Portal de Periódicos da CAPES

Dysfunction of serotonergic activity and emotional responses across the light‐dark cycle in mice lacking melatonin MT 2 receptors

2020; Wiley; Volume: 69; Issue: 1 Linguagem: Inglês

10.1111/jpi.12653

1600-079X

Stefano Comai, Danilo De Gregorio, Luca Posa, Rafael Ochoa‐Sanchez, Annalida Bedini, Gabriella Gobbi,

Neuroendocrine regulation and behavior

Abstract Melatonin (MLT) levels fluctuate according to the external light/dark cycle in both diurnal and nocturnal mammals. We previously demonstrated that melatonin MT 2 receptor knockout (MT 2 −/− ) mice show a decreased nonrapid eye movement sleep over 24 hours and increased wakefulness during the inactive (light) phase.
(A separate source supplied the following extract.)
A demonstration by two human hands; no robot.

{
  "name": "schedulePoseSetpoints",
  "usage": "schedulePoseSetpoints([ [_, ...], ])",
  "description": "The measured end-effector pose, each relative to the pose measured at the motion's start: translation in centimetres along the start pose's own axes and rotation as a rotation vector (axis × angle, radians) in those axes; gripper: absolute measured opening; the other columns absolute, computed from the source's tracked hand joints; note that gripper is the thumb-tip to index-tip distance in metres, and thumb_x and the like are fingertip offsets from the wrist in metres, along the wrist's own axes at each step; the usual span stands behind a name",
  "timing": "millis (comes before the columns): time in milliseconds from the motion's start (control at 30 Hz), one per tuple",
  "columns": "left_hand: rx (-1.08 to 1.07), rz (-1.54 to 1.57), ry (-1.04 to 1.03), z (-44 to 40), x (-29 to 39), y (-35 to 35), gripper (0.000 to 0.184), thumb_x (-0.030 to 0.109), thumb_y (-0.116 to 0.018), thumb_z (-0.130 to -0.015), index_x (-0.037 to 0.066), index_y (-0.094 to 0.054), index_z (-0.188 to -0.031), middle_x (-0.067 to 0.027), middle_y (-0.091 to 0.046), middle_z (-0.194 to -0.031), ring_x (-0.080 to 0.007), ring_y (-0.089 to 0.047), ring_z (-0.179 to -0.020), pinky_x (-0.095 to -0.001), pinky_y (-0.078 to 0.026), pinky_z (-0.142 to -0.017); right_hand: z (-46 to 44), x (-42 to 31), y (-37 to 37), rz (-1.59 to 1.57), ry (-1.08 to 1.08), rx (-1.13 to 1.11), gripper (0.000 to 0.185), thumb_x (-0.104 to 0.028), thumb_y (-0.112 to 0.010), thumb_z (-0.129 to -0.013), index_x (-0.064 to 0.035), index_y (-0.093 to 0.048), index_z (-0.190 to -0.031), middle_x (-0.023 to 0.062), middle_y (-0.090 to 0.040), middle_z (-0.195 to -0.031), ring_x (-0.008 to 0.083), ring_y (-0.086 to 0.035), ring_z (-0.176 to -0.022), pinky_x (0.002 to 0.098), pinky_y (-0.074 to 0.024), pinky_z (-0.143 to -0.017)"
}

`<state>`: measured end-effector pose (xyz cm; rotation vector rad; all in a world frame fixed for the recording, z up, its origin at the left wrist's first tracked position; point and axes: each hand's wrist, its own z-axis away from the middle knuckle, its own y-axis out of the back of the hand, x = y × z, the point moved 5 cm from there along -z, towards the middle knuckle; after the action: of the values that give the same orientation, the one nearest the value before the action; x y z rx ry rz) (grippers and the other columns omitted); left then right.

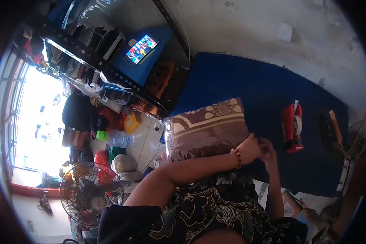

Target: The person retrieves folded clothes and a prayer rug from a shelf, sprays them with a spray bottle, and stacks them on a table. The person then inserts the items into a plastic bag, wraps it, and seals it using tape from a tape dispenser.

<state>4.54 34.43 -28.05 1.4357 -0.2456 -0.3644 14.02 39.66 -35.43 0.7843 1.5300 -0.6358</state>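
Note:
A folded brown cloth with a cream pattern, wrapped in clear plastic, forms a thick package (207,132) on the blue table. My left hand (248,149), with a beaded bracelet at the wrist, reaches across the front to the package's right end. Its fingers are closed at that edge, on the plastic wrap. Just to the right is my right hand (268,153), its fingers bent and close together beside the left hand. What lies between the right fingers is too small to make out.
A red tape dispenser (289,128) stands on the blue table (240,77), with a wooden-handled tool (336,127) farther right. A phone (142,49) with a lit screen rests on the shelf. At left are a standing fan (91,194), a bottle (118,138) and bags on the floor.

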Motion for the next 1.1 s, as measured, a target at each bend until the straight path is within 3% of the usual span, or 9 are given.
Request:
schedulePoseSetpoints([
  [167, -0.044, 0.100, -0.029, 2.1, 2.3, -1.1, 0.016, 0.019, -0.057, -0.072, 0.010, -0.069, -0.076, -0.0049, -0.060, -0.075, -0.0226, -0.054, -0.087, -0.0397, -0.037, -0.088, 2.3, 5.0, 0.3, -0.117, -0.343, -0.315, 0.015, -0.001, -0.056, -0.081, -0.0030, -0.057, -0.096, 0.0069, -0.055, -0.108, 0.0089, -0.053, -0.093, 0.0214, -0.0425, -0.076],
  [267, 0.381, -0.052, 0.095, 2.7, 2.2, -0.1, 0.022, 0.018, -0.055, -0.073, 0.002, -0.066, -0.083, -0.0089, -0.059, -0.081, -0.0254, -0.053, -0.096, -0.0511, -0.031, -0.100, 0.1, 4.6, -2.1, -0.402, -0.193, -0.270, 0.022, 0.000, -0.054, -0.082, -0.0023, -0.054, -0.103, 0.0077, -0.055, -0.106, 0.0101, -0.053, -0.094, 0.0229, -0.0419, -0.080],
  [467, 0.271, -0.089, 0.386, 2.4, 0.9, 0.5, 0.019, 0.014, -0.053, -0.073, 0.000, -0.063, -0.079, -0.0099, -0.057, -0.081, -0.0265, -0.051, -0.100, -0.0632, -0.023, -0.102, -2.9, 3.6, -3.4, 0.027, -0.130, -0.313, 0.027, -0.008, -0.056, -0.086, 0.0001, -0.049, -0.111, 0.0091, -0.054, -0.109, 0.0159, -0.052, -0.099, 0.0320, -0.0405, -0.088],
  [633, 0.221, -0.015, 0.322, 2.6, 0.7, -0.2, 0.014, 0.014, -0.055, -0.072, 0.005, -0.065, -0.076, -0.0074, -0.056, -0.078, -0.0246, -0.052, -0.095, -0.0643, -0.022, -0.102, 0.6, -5.3, 7.2, 0.797, 0.309, 0.967, 0.035, -0.020, -0.062, -0.087, -0.0003, -0.049, -0.113, 0.0141, -0.052, -0.114, 0.0236, -0.052, -0.099, 0.0349, -0.0406, -0.088],
  [700, 0.216, -0.006, 0.304, 2.9, 0.7, -0.1, 0.013, 0.014, -0.056, -0.072, 0.006, -0.065, -0.075, -0.0070, -0.056, -0.078, -0.0241, -0.052, -0.095, -0.0649, -0.023, -0.101, 1.6, 1.7, 14.4, 0.477, 0.020, 1.220, 0.033, -0.027, -0.057, -0.091, 0.0007, -0.053, -0.108, 0.0161, -0.056, -0.108, 0.0246, -0.054, -0.095, 0.0347, -0.0414, -0.086],
  [767, 0.204, 0.008, 0.292, 3.0, 0.8, -0.3, 0.012, 0.014, -0.057, -0.071, 0.006, -0.065, -0.075, -0.0070, -0.057, -0.079, -0.0235, -0.052, -0.095, -0.0653, -0.023, -0.101, -0.1, 6.5, 17.1, 0.148, -0.178, 0.778, 0.038, -0.035, -0.050, -0.093, 0.0016, -0.058, -0.100, 0.0140, -0.059, -0.095, 0.0241, -0.057, -0.088, 0.0338, -0.0427, -0.082],
  [933, 0.252, -0.013, 0.277, 2.8, 0.8, -0.2, 0.010, 0.014, -0.062, -0.070, 0.006, -0.067, -0.073, -0.0079, -0.058, -0.082, -0.0227, -0.053, -0.097, -0.0645, -0.024, -0.101, -0.6, 3.0, 17.5, 0.191, -0.540, 0.505, 0.036, -0.037, -0.051, -0.091, -0.0031, -0.062, -0.091, 0.0021, -0.057, -0.082, 0.0161, -0.054, -0.076, 0.0327, -0.0436, -0.075],
  [1033, 0.235, -0.053, 0.291, 2.7, 0.6, -0.3, 0.011, 0.016, -0.064, -0.069, 0.006, -0.067, -0.074, -0.0080, -0.058, -0.083, -0.0231, -0.053, -0.097, -0.0633, -0.025, -0.100, 2.4, 4.9, 17.4, -0.695, -0.138, 0.841, 0.029, -0.036, -0.056, -0.088, -0.0085, -0.061, -0.085, -0.0012, -0.054, -0.078, 0.0123, -0.051, -0.074, 0.0379, -0.0442, -0.075],
  [1100, 0.239, -0.031, 0.281, 2.7, 0.5, -0.2, 0.012, 0.016, -0.064, -0.069, 0.005, -0.066, -0.074, -0.0081, -0.059, -0.083, -0.0235, -0.053, -0.097, -0.0626, -0.025, -0.100, 4.9, 3.8, 15.1, -0.650, -0.204, 0.885, 0.024, -0.035, -0.060, -0.086, -0.0115, -0.060, -0.081, -0.0022, -0.051, -0.076, 0.0104, -0.050, -0.075, 0.0401, -0.0447, -0.075],
])
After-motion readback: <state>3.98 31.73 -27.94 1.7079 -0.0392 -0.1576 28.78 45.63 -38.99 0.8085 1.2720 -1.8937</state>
Here, we investigated the role of MT 2 receptors in physiological light/dark cycle fluctuations in the activity of dorsal raphe nucleus (DRN) serotonin (5‐HT) neurons and anxiety‐ and depression‐like behavior. We found that the 5‐HT burst‐firing activity was tonically reduced across the whole 24 hours in MT 2 −/− mice compared with MT 2 +/+ mice. Importantly, the physiological changes in the spontaneous firing activity of DRN 5‐HT neurons during the light/dark cycle were nullified in MT 2 −/− mice, with a higher DRN 5‐HT neural firing activity during the light phase in MT 2 −/− than in MT 2 +/+ mice. The role of MT 2 receptors over DRN 5‐HT neurons was confirmed by acute pharmacological studies in which the selective MT 2 receptors agonist UCM1014 dose dependently inhibited DRN 5‐HT activity, mostly during the dark phase. Compared with MT 2 +/+ , MT 2 −/− mice displayed an anxiety‐like phenotype in the novelty‐suppressed feeding and in the light/dark box tests; while anxiety levels in the light/dark box test were lower during the dark than during the light phase in MT 2 +/+ mice, the opposite was seen in MT 2 −/− mice. No differences between MT 2 +/+ and MT 2 −/− mice were observed for depression‐like behavior in the forced swim and in the sucrose preference tests. These results suggest that MT 2 receptor genetic inactivation impacts 5‐HT neurotransmission and interferes with anxiety levels by perturbing the physiologic light/dark pattern.